Your task
Return the data below exactly, but only from the line containing "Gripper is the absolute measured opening" through the line containing "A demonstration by", with both of those lines included.

Given data Start Marker

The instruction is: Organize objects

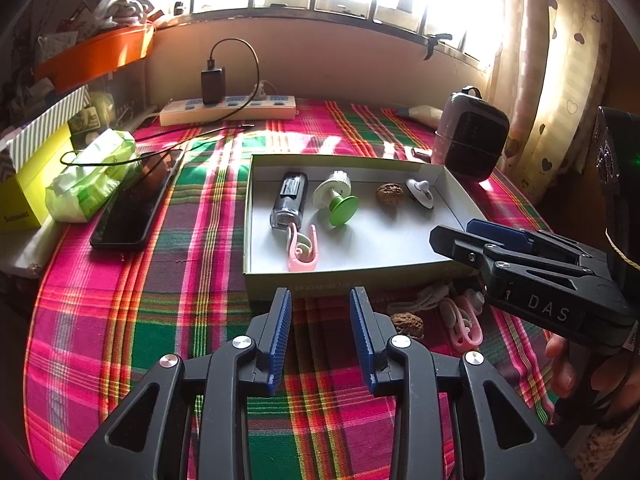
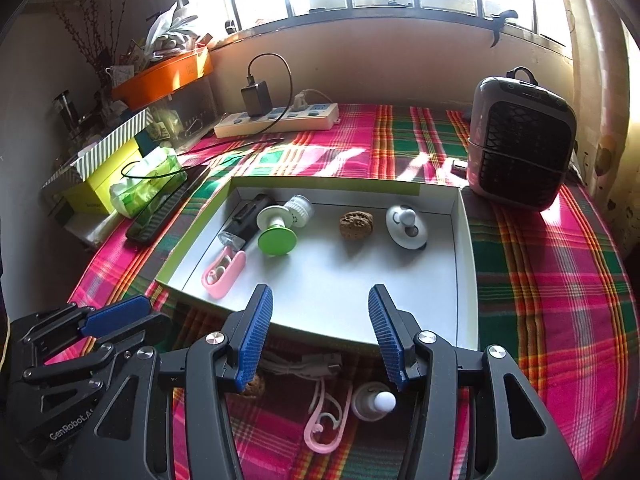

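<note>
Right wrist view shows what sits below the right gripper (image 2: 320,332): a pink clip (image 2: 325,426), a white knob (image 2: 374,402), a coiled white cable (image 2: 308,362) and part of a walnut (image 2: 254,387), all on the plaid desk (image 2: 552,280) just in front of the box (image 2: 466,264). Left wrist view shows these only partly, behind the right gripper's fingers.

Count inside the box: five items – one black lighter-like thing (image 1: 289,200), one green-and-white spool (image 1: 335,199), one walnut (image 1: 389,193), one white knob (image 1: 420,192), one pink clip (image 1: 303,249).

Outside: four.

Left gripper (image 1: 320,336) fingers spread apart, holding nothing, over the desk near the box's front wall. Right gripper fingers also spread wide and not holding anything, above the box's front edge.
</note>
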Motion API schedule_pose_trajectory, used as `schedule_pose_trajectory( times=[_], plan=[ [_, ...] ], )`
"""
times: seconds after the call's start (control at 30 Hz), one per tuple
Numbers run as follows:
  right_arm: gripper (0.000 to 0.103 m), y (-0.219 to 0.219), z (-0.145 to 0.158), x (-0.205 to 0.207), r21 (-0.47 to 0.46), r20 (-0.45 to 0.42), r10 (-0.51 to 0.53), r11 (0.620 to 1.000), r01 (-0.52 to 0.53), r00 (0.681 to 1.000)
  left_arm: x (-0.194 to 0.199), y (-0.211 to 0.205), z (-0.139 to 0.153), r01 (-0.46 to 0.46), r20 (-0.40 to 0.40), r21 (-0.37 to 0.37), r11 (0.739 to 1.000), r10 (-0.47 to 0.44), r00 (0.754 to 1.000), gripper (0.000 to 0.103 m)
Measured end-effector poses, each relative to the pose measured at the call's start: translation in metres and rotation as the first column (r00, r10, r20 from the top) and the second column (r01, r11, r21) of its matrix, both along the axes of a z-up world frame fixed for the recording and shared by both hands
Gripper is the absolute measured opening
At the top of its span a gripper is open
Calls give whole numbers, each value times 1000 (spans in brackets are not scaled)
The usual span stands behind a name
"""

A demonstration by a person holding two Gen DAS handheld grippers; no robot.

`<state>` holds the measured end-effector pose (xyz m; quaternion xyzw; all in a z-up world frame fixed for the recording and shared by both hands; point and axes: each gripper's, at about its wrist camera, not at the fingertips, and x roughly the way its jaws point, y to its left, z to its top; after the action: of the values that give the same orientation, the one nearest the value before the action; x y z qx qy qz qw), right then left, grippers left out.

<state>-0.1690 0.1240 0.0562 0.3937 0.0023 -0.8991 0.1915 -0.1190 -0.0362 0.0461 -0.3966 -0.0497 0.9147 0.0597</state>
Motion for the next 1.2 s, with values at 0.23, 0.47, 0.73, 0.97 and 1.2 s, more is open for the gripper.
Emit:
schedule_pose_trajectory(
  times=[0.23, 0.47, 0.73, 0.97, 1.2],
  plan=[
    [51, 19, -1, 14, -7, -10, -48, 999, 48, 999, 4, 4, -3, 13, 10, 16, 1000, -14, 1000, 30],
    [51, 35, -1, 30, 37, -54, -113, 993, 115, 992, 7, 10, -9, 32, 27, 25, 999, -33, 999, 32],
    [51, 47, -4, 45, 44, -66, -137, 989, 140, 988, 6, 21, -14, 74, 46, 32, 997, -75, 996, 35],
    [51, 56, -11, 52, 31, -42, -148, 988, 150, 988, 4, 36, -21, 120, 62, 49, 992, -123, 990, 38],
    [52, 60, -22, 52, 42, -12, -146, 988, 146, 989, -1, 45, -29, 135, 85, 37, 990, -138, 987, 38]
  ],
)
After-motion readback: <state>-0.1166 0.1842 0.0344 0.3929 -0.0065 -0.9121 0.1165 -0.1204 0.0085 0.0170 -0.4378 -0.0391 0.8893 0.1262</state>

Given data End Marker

Written response
Gripper is the absolute measured opening
At the top of its span a gripper is open
Calls give whole numbers, each value times 1000 (spans in brackets are not scaled)
The usual span stands behind a name
"""

A demonstration by a person holding two Gen DAS handheld grippers; no robot.

What needed an answer now has one.